- [What this task involves]
Pull every "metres" line out of the data below.

---

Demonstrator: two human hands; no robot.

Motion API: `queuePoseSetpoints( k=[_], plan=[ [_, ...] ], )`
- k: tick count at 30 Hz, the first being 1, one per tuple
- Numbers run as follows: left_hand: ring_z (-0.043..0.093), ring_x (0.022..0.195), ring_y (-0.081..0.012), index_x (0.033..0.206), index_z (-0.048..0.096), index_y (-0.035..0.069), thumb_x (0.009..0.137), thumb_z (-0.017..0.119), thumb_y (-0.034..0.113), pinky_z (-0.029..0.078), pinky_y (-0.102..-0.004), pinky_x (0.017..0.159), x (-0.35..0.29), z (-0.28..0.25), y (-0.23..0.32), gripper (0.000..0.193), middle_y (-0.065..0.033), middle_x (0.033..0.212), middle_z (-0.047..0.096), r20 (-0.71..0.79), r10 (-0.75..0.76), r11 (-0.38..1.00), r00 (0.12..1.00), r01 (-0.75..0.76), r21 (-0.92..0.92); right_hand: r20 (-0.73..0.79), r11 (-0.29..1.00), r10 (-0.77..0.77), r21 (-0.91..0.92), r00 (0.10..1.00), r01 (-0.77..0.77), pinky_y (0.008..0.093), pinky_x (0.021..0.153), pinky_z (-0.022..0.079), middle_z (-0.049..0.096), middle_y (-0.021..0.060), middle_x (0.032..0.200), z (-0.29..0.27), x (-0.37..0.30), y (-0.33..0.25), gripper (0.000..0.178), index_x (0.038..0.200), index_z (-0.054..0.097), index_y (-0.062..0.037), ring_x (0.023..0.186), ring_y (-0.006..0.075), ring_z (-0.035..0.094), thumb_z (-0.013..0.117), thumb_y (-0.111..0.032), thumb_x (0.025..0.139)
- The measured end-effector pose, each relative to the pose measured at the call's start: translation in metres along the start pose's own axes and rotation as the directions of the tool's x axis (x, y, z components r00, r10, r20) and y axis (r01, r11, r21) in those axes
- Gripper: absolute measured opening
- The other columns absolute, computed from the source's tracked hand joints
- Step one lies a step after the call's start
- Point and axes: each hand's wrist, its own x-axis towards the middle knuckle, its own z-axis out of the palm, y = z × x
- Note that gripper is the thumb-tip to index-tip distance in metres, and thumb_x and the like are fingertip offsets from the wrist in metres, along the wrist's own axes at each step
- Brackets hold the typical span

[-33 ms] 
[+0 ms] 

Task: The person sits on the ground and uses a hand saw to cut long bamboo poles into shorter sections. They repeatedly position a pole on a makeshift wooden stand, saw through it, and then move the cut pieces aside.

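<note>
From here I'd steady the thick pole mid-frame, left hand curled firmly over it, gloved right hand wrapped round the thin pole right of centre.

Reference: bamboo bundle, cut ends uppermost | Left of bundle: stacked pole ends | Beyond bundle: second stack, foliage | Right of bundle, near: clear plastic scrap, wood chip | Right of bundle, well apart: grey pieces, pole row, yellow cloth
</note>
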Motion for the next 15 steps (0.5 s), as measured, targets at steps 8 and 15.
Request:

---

- [Answer section]
- The measured end-effector pose, each relative to the pose measured at the call's start: translation in metres along the start pose's own axes and rotation as the directions of the tool's x axis (x, y, z components r00, r10, r20) and y axis (r01, r11, r21) in those axes
- Note that gripper is the thumb-tip to index-tip distance in metres, and thumb_x and the like are fingertip offsets from the wrist in metres, along the wrist's own axes at each step

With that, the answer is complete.